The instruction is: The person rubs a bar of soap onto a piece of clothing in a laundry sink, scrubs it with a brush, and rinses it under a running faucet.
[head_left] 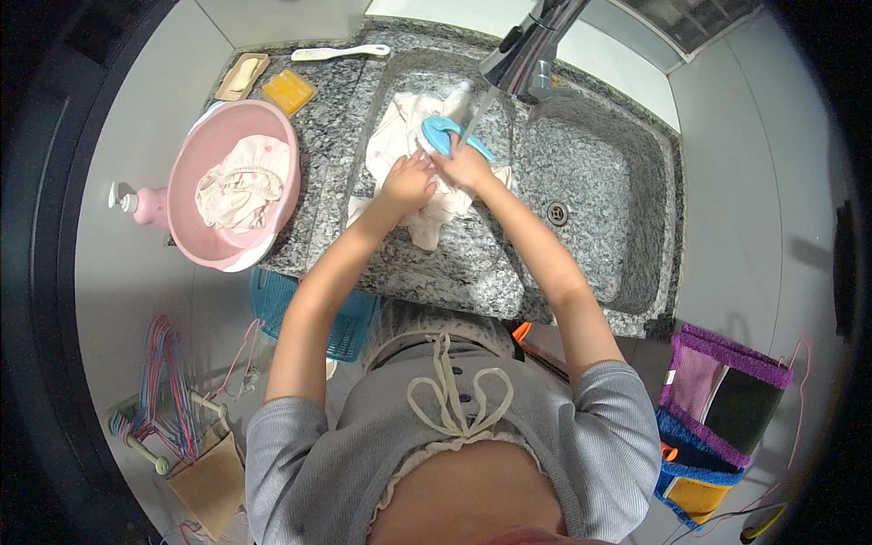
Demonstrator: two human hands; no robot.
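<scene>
A wet, cream-coloured garment with small pink prints (388,139) lies spread in the shallow washboard side of a granite sink. My right hand (463,163) grips a blue scrub brush (441,129), its white bristles against the cloth. My left hand (410,182) lies palm down on the garment, fingers spread, just left of my right hand. From the chrome faucet (507,58) a thin stream of water falls beside the brush. What lies under both palms is hidden.
A pink basin (293,184) holding a similar cloth (242,180), a pink pump bottle (148,206), a soap dish (225,88), yellow soap bars (289,92) and a white-handled brush (334,52) are at left. The deep sink bowl (579,177) is at right.
</scene>
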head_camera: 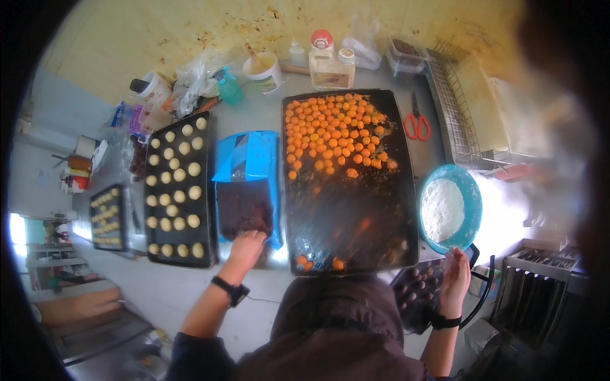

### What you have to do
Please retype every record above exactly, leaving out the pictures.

### Reply
The instruction is: The person rubs a bar of soap onto a piece of clothing in a laundry sink, scrubs it with a brush, and rinses it under a running faucet.
[head_left] 
Demonstrator: two human hands; no robot.
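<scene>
A wet, cream-coloured garment with small pink prints (388,139) lies spread in the shallow washboard side of a granite sink. My right hand (463,163) grips a blue scrub brush (441,129), its white bristles against the cloth. My left hand (410,182) lies palm down on the garment, fingers spread, just left of my right hand. From the chrome faucet (507,58) a thin stream of water falls beside the brush. What lies under both palms is hidden.
A pink basin (293,184) holding a similar cloth (242,180), a pink pump bottle (148,206), a soap dish (225,88), yellow soap bars (289,92) and a white-handled brush (334,52) are at left. The deep sink bowl (579,177) is at right.
</scene>
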head_camera: 

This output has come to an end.